How to complete this task
Word for word, restate the lines of the data from the first through the one containing "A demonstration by", and nothing else.

Data excerpt
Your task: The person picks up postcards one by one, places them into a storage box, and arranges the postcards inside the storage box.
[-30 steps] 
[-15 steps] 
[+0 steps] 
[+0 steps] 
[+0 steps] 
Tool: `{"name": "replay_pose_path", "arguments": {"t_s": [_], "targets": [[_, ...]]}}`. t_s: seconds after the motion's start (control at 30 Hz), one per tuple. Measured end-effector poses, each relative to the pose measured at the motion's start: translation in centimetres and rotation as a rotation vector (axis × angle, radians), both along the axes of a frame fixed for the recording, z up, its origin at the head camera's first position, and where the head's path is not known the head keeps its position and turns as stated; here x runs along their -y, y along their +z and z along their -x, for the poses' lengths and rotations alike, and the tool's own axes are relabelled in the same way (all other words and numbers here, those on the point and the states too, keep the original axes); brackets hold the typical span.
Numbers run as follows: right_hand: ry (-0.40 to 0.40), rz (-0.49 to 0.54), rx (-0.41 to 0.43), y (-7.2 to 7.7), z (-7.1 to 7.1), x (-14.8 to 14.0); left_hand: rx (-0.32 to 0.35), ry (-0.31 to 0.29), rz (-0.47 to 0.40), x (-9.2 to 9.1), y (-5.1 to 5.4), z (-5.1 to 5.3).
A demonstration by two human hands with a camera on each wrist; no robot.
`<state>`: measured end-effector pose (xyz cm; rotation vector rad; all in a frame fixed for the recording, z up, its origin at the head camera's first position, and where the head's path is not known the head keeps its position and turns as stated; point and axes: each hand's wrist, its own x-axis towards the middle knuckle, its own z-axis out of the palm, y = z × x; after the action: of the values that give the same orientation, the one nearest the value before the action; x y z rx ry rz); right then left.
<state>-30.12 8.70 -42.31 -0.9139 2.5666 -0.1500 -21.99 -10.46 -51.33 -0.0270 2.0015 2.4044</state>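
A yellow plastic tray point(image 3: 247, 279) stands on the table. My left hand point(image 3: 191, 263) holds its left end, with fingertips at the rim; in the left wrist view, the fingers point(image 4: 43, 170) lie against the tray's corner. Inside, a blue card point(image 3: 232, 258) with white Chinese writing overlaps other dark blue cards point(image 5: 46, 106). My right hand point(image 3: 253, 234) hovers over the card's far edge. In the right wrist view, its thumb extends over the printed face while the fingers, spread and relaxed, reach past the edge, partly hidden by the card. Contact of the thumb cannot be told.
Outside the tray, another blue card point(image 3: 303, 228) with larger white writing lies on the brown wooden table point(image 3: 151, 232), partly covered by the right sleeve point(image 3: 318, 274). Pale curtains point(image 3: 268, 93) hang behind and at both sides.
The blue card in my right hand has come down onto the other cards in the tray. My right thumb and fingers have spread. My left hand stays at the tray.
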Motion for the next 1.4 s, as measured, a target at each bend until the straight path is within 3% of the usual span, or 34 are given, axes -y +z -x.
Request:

Task output
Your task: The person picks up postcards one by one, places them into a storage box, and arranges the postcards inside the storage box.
[-30 steps] 
[-15 steps] 
[+0 steps] 
[+0 steps] 
[+0 steps] 
Tool: `{"name": "replay_pose_path", "arguments": {"t_s": [_], "targets": [[_, ...]]}}`. t_s: seconds after the motion's start (control at 30 Hz), one per tuple. Measured end-effector poses, each relative to the pose measured at the motion's start: translation in centimetres and rotation as a rotation vector (axis × angle, radians), both along the axes of a frame fixed for the recording, z up, its origin at the head camera's first position, and where the head's path is not known the head keeps its position and turns as stated; here x runs along their -y, y along their +z and z along their -x, for the poses' lengths and rotations alike, and the tool's own axes are relabelled in the same way (all other words and numbers here, those on the point and the states too, keep the original axes); brackets hold the typical span.
Numbers run as follows: right_hand: ry (-0.40 to 0.40), rz (-0.49 to 0.54), rx (-0.41 to 0.43), y (-7.2 to 7.7), z (-7.1 to 7.1), x (-14.8 to 14.0); left_hand: rx (-0.32 to 0.35), ry (-0.31 to 0.29), rz (-0.47 to 0.40), x (-9.2 to 9.1), y (-5.1 to 5.4), z (-5.1 to 5.3).
A demonstration by two human hands with a camera on each wrist; no robot.

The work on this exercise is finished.